* _TASK TO COMPLETE_:
Write out exactly, and only, the lines below from the line with "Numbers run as" through the line with "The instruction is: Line"; pictures do not belong in the copy.

*** Opening DATASET CONTENT ***

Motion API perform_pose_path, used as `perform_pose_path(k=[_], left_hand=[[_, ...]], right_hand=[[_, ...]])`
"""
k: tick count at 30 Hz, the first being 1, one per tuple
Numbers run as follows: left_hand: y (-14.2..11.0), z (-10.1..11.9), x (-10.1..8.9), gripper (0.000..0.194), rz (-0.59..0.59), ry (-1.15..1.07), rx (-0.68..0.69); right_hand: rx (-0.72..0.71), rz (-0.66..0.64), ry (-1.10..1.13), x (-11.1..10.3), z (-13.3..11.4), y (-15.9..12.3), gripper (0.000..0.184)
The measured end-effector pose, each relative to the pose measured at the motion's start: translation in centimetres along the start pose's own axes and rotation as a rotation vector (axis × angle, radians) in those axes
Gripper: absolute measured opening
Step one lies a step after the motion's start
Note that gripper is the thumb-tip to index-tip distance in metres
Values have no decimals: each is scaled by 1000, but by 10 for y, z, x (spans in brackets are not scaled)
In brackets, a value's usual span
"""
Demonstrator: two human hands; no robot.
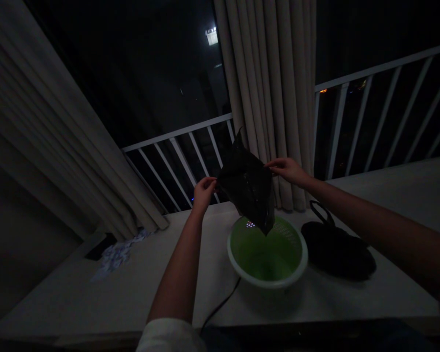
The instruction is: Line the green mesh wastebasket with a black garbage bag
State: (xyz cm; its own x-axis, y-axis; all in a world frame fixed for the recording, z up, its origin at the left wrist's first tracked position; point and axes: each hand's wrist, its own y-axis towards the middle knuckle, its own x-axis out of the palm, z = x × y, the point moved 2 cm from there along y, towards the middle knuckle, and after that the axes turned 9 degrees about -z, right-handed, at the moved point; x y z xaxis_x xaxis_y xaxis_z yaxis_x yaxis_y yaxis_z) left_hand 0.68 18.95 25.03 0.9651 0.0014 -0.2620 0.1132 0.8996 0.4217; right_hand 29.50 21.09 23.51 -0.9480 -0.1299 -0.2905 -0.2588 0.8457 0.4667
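A black plastic bag [247,183] hangs spread between my two hands, its lower corner dipping over the back rim of a basket. My left hand [204,189] pinches the bag's left edge between thumb and fingers. On the other side, my right hand [284,170] pinches the right edge, a little higher. The round green basket [267,281], with a pale rim and small holes in its wall, stands upright below the bag. Its inside shows green, with the bottom in shadow.
Right of the basket lies a black bag-like item with a loop handle [337,249]. A dark cord [222,305] runs from the basket to the front edge of the white ledge [190,293]. Crumpled patterned cloth or paper [119,254] lies left. Curtains [271,88] and white railings [183,129] stand behind.
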Motion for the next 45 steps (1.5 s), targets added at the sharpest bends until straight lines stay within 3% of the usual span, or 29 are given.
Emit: perform_pose_path(k=[14,21,27,31,35,40,45], left_hand=[[-5,-26,21,20,-75,-136,-85],[-2,-30,34,22,-61,-226,-118],[0,-26,41,24,23,-247,-63],[-11,-28,44,29,43,-258,1],[-29,-44,46,32,66,-275,-43],[-54,-67,48,32,95,-299,-141],[-74,-83,52,26,43,-271,-141]], right_hand=[[63,-62,25,20,24,-4,18],[50,-14,-75,31,28,1,25],[-43,122,-87,34,23,-1,23],[-86,187,-120,36,25,-10,22],[-77,139,-132,43,35,-23,23],[29,56,-65,53,49,-46,24],[148,42,51,62,63,-67,28]])
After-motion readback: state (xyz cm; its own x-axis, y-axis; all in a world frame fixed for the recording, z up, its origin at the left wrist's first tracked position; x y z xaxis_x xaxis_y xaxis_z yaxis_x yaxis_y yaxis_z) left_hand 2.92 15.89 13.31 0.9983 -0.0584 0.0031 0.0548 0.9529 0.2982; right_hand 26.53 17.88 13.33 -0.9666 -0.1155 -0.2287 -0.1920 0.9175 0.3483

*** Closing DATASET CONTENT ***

* _ANSWER BOX_:
Numbers run as follows: left_hand: y (-14.2..11.0), z (-10.1..11.9), x (-10.1..8.9), gripper (0.000..0.194), rz (-0.59..0.59), ry (-1.15..1.07), rx (-0.68..0.69); right_hand: rx (-0.72..0.71), rz (-0.66..0.64), ry (-1.10..1.13), x (-11.1..10.3), z (-13.3..11.4), y (-15.9..12.3), gripper (0.000..0.184)
The measured end-effector pose, each relative to the pose measured at the motion's start: translation in centimetres along the start pose's own axes and rotation as a rotation vector (axis × angle, radians) in those axes
Gripper: absolute measured opening
Step one lies a step after the motion's start
Note that gripper is the thumb-tip to index-tip distance in metres
Values have no decimals: each is scaled by 1000, but by 10 for y, z, x (spans in brackets are not scaled)
In brackets, a value's usual span
"""
Demonstrator: two human hands; no robot.
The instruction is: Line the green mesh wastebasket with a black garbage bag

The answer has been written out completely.